Document Type

Article

Publication Date

2013

Abstract

Beneficence can be significant to moral action but criteria for good beneficence is rarely discussed. Much work has focused on how extensive the demands are on agents to be beneficent and on agents’ motivations for beneficence.

There has been little direct attention to the relationship between benefactor and beneficiary. The argument here is that serious deficiencies exist in the view that benefactors should focus primarily on satisfying another’s self-chosen ends. A narrow focus on the attempt to help someone satisfy her ends misses the harmful effects that benefactors can have on a dependent beneficiary's ability to choose freely from her own values and to utilize her internal and external resources in future action.

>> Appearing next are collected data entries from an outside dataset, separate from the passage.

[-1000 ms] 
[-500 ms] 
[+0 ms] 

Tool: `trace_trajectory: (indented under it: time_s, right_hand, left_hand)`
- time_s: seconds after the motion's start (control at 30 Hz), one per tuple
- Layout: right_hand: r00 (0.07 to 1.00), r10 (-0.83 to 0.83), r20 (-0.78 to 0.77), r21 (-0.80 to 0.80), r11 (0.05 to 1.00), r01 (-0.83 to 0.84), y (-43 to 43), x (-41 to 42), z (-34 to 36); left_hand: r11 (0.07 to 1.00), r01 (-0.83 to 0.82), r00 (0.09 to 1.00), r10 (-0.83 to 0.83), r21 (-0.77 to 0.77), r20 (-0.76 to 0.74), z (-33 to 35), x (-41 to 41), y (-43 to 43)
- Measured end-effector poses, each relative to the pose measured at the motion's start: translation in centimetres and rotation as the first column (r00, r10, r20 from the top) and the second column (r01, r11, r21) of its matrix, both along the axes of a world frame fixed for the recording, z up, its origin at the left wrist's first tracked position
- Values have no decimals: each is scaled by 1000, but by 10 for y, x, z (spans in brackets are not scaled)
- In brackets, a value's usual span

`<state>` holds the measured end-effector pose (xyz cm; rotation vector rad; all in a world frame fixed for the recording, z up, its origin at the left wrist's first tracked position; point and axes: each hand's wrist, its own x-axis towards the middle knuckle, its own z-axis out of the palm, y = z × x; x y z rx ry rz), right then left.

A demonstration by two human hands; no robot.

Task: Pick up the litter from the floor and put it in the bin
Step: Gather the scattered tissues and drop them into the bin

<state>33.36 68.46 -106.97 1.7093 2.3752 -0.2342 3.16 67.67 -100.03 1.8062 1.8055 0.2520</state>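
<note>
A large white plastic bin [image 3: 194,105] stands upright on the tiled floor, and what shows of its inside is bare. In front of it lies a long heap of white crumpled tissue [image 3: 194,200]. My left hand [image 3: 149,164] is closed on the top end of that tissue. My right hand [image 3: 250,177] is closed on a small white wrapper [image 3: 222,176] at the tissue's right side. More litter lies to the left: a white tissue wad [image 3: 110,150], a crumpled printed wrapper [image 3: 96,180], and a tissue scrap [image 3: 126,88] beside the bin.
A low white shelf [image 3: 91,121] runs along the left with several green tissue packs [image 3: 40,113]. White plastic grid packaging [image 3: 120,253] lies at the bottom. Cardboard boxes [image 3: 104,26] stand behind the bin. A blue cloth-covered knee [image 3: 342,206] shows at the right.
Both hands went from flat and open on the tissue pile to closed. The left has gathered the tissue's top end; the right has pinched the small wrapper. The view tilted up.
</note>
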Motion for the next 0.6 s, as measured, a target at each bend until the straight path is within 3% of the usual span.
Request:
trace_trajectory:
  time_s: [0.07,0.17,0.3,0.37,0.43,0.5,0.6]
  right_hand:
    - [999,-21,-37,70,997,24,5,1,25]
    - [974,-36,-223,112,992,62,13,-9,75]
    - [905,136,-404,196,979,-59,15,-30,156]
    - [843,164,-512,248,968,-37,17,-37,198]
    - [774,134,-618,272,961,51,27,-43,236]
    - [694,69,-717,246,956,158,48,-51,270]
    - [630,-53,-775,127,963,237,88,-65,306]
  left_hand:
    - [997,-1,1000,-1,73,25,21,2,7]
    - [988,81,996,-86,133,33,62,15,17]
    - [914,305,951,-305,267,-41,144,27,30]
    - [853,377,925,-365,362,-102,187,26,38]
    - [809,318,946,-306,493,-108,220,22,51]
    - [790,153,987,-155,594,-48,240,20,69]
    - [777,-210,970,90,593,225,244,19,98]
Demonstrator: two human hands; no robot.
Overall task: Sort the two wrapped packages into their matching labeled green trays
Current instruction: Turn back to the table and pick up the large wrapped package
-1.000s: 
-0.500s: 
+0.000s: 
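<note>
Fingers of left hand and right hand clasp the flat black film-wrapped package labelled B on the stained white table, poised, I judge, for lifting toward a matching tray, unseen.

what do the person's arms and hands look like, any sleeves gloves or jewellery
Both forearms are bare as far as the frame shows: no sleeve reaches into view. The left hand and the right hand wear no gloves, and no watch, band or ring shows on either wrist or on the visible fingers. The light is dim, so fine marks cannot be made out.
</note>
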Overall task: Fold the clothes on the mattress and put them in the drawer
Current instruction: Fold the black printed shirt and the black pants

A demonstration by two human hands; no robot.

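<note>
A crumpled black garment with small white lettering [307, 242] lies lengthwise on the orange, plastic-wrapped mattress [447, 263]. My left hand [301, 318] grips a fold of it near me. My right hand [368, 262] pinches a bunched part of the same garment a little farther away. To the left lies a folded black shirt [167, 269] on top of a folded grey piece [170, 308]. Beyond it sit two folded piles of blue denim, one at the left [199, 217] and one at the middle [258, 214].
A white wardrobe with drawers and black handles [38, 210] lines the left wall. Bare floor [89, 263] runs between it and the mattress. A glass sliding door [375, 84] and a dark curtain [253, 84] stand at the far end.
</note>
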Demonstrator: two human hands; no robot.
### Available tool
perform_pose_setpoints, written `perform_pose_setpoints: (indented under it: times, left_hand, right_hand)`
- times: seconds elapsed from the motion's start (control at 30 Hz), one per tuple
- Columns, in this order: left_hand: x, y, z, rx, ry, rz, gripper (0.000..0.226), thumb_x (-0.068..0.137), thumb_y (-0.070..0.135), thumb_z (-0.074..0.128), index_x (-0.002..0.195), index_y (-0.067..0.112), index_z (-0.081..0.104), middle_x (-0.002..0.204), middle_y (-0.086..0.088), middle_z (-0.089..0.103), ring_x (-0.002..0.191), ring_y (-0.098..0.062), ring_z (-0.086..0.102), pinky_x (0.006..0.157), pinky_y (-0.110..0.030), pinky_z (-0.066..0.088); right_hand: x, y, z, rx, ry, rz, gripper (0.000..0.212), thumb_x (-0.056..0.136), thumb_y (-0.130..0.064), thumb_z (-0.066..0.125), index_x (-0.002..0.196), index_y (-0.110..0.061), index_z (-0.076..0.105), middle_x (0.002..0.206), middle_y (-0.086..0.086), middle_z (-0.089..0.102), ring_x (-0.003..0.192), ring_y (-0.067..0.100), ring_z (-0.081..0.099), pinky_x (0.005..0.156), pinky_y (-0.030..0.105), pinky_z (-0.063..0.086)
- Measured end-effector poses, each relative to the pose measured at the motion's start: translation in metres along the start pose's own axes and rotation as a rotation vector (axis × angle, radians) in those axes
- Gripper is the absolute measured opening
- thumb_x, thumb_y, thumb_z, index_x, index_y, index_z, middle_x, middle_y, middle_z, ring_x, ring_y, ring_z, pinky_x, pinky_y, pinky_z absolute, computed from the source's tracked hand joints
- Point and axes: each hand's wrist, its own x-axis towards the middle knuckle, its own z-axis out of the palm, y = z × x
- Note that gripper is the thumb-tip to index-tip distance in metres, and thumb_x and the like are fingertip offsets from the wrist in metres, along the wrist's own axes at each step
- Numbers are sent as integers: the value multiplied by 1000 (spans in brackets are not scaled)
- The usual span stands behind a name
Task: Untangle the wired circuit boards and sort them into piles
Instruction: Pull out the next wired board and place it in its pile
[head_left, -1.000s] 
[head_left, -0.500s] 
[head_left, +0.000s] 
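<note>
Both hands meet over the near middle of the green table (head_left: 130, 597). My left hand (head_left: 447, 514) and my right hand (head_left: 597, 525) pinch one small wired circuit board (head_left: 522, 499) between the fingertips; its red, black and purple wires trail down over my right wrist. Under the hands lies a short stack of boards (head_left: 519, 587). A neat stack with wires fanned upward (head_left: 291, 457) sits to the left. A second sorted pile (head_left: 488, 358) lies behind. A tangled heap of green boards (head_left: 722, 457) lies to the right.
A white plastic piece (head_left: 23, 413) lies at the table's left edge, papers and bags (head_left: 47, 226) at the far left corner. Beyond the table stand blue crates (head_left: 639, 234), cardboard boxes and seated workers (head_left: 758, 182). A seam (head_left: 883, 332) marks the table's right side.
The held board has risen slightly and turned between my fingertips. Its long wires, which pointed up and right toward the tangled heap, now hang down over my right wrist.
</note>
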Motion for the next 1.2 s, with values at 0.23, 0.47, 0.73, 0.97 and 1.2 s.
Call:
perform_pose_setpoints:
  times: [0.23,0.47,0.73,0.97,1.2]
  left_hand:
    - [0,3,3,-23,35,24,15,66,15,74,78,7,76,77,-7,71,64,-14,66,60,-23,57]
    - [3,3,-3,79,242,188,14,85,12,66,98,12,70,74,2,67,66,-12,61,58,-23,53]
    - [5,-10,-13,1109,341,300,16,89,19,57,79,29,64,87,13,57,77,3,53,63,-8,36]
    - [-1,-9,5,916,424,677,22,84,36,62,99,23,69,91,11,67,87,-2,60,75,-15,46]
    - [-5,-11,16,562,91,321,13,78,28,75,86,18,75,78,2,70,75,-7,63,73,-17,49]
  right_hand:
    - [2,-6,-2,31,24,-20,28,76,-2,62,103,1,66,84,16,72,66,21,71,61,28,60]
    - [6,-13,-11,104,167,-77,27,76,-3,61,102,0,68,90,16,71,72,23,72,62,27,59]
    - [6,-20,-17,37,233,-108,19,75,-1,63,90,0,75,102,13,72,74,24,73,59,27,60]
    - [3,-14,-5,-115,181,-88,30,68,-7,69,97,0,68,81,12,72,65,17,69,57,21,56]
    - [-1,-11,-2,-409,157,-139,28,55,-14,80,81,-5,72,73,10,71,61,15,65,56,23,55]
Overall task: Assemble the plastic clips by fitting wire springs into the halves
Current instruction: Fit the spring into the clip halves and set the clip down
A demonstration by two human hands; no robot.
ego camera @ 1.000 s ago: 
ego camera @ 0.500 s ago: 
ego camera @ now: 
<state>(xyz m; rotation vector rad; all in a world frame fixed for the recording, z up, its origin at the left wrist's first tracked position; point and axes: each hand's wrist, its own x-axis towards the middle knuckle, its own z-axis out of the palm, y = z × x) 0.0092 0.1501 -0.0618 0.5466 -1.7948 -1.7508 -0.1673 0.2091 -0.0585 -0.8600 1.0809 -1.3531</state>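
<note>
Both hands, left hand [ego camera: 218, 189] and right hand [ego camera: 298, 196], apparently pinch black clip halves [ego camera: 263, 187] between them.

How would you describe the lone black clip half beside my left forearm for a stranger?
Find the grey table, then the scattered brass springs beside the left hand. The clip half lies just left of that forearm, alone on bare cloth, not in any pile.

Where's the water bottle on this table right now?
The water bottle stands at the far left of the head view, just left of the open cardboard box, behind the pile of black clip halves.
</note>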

This paper will argue that beneficence that involves a relationship of dependence between benefactor and beneficiary cannot aim only at promoting that beneficiary's good, narrowly conceived as meeting her self-chosen ends; it must also preserve the current conditions that the beneficiary depends on for her free agency. A concern for free agency in beneficence goes beyond whether one satisfies someone’s freely chosen ends and respects her internal capacity to set ends. It must also involve the beneficiary’s overall conception of her good and the resources she depends upon in realizing that conception. When a benefactor fails to understand or respect the larger set of values a beneficiary may have, fails to account for a beneficiary’s fuller conception of her own good, or disregards the wider side effects of her action, the choice of means that benefactor uses are much more likely to undermine the beneficiary’s independently controlled resources. When a beneficiary depends on these resources for future choices, these side effects can undermine her free agency in the future.

Comments

Forthcoming in the Journal of Moral Philosophy.